There was a small chapel built by the Portuguese in the 1600's. It was white and empty. A hundred yards away the sand was lapped by a tired sea. The little church was devoid of either objects or feelings. The visitor's book had been signed by a friend of mine two days before. When we met again in Nairobi, I found out we had been in that small town during the same week but I never saw him there.

I was happy to see the Indian Ocean for the first time. I walked on the fingers of its gentle waves for a long while and then I stopped and looked to the horizon and I dreamt of past and future days at sea. I still didn't have a place to spend the night, and it was getting late.

I was walking back towards the market looking for this man's hostel I had heard about. He happened to drive by and offer me a ride and his hospitality. I told him it was funny cause I was looking for his house. What was his name?

The house was very cool. The thatch roof and the sea breeze made it so. My memory is filled with cool nights and mosquito nets, and long afternoons lying on a hammock, all of Africa behind me. My plans, my desires, my ambitions, my backpack, my longings, my affections, my passport, my ticket to India, and all my thoughts, and all my wants were neatly forgotten in a corner of a spacious room of open windows.

Fri, 20 Dec 1996 18:20 -0500
It's a gorgeous afternoon. The sun is very bright and the ice and the sea look bluer than ever. Yesterday we were visited by the "Hesperides", a Spanish research vessel. I went on board as a translator. I also welcomed the people that went over to Torgersen to photograph the penguin colonies. I had to tell each group to keep a distance of 5 meters from the penguins, to avoid spooking the elephant seals, which might run into a colony and destroy everything in their way and to stay away from the human impact control zone. Everybody behaved very nicely and very respectfully and it was nice to have them as visitors.

Coastal mountains with iceberg in foreground.
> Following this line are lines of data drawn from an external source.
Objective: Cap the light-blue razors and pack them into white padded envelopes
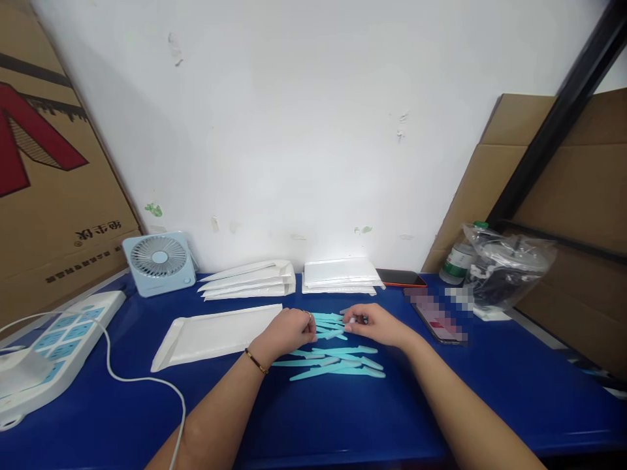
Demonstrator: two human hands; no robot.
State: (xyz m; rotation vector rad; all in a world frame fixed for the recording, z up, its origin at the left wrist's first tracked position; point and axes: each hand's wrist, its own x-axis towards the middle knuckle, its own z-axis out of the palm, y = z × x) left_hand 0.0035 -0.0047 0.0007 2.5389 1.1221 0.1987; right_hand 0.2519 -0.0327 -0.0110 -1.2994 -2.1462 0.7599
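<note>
Between my hands lies a small bunch of light-blue eyebrow razors, spread slightly and pointing sideways. The fingers of my left hand are closed at the bunch's left end. At its right end my right hand pinches with curled fingers, partly hiding the tips. Several more light-blue razors lie loosely crossed on the blue table just in front of both hands. A white padded envelope lies flat beside my left hand, its right end close to my fingers.
White envelopes are stacked in two piles by the wall. A blue fan and a white power strip with a cable stand left. Two phones, a bottle and a plastic-wrapped cup are right.
</note>
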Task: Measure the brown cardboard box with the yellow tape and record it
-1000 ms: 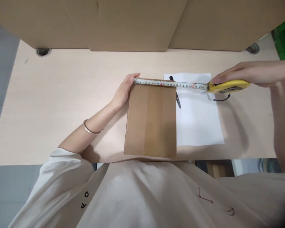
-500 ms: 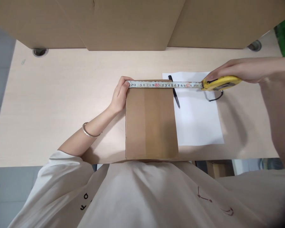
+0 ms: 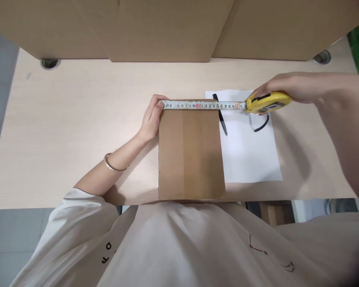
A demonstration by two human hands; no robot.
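Observation:
A brown cardboard box (image 3: 191,155) sits at the table's front edge, against my shirt. Across its far edge runs the white blade of a tape measure (image 3: 267,102), whose yellow case is off to the right. My left hand (image 3: 152,117) is at the box's far left corner, its thumb pressing the blade's end down there. My right hand (image 3: 287,87) is wrapped round the yellow case, above the paper; a black wrist cord dangles from it. A black pen (image 3: 220,115) lies on a white sheet of paper (image 3: 251,155), partly under the blade.
Large cardboard panels (image 3: 161,32) stand along the back of the light wooden table (image 3: 77,111). Round cable holes (image 3: 50,64) are near both back corners. Below the front edge at right is another brown box (image 3: 277,213).
My right hand has moved left with the tape measure's case, so less blade shows between case and box. My left hand stays at the corner.

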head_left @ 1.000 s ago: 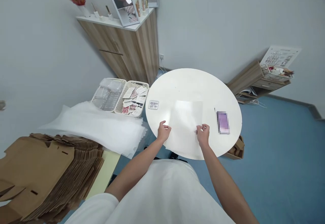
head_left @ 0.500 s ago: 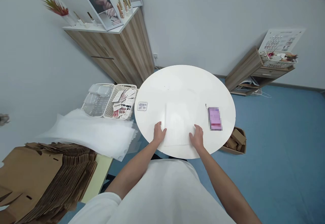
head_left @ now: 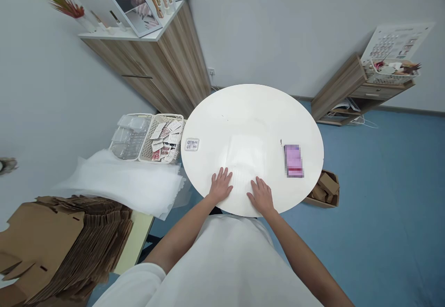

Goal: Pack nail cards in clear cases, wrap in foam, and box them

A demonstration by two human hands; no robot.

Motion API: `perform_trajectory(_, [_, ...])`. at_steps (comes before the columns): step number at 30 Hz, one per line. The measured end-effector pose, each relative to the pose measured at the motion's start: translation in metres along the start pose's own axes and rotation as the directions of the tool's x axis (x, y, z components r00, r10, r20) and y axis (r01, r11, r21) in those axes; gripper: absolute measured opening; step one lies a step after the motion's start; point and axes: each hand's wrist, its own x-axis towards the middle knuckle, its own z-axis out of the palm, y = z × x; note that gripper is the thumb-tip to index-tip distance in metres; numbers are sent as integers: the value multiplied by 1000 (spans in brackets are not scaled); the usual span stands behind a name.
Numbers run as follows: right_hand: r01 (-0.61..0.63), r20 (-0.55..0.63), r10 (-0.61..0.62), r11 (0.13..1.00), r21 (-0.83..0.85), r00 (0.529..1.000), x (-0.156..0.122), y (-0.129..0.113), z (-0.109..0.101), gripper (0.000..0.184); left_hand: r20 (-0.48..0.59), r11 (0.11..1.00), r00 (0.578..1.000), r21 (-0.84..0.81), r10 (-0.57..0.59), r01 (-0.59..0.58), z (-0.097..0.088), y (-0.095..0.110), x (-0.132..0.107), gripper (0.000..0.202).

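Observation:
A thin, whitish sheet (head_left: 247,151) lies flat on the white oval table (head_left: 250,100), and its edges are faint against the top. My left hand (head_left: 220,186) rests palm down at the sheet's near left part, fingers spread. On the near right side, my right hand (head_left: 261,196) also lies flat with its fingers apart. Neither hand grips anything. How far the sheet runs under the fingers is hard to make out. A small clear case with round compartments (head_left: 192,144) sits at the table's left edge. To the right lies a blurred purple rectangular item (head_left: 294,161).
Left of the table stand a basket of printed packets (head_left: 167,137), a basket of clear plastic boxes (head_left: 130,137), a stack of white sheets (head_left: 121,177) and flattened cardboard (head_left: 93,237). A cardboard box (head_left: 323,190) is on the floor at right. Cabinets (head_left: 167,61) line the wall.
Both hands have come down flat with fingers spread, the right one shifting inward. The sheet's far edge now shows slightly farther from me. The view has tilted a little.

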Motion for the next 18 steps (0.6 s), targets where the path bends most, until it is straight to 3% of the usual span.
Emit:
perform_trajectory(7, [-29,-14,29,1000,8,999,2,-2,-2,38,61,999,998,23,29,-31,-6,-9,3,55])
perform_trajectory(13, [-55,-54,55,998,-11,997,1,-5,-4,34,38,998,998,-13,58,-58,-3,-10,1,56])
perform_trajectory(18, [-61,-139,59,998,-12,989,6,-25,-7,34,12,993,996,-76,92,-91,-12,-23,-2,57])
I was on top of a little hill on Torgie and I looked over our Arthur Harbor. The "Hesperides" at anchor seemed rather small against the majestic edges of the glacier. For a moment, the familiarity of the landscape I see every day disappeared . I looked at the sea and the land and the beauty of their embrace as if I had just arrived. The glacier walls dropped off to sea like a cliff at the end of the world.

Thu, 2 Jan 1997 02:15:05 -0500
Ralph was just showing me how to develop color slides. I'm gonna try it on a couple of my films tomorrow. That'll keep me busy for a couple of weeks as I probably have about 30 rolls between color and b&w.

New Year's party was fun. It lasted only until 1:30, which actually turned out to be a good thing. Craigo built a bubble machine, which I thought it was so neat and so nice of him to spend his free time on something like that that we all can enjoy.

Polar Duke leaving Palmer Station.

Well, it actually needs a little work, since it kinda got the floor covered in detergent in one area, and some people started skidding barefoot on it until "Crazy Bill" came in with the mop. But the concept was good and it did make bubbles. Craig and Bill also built a mirror ball, that was pretty neat as well. The rest was the usual, lots of dancing, and noise and funk.

Fri, 3 Jan 1997 22:01:14 -0500
To dance, we drape the windows with blankets. Life without nights is strange. I'm not sure how or why it changes me. I miss nightfall. I miss the stars.

My grandfather Rafael died last week. It saddens me a bit. He was a good grandpa to me, although I heard he wasn't a very good person at all. He did some horrible things. He was also very ill. He was 94, I think. Grandfather was a diver and a sailor, like me.

He was a good helmsman. I think I'm good at the helm.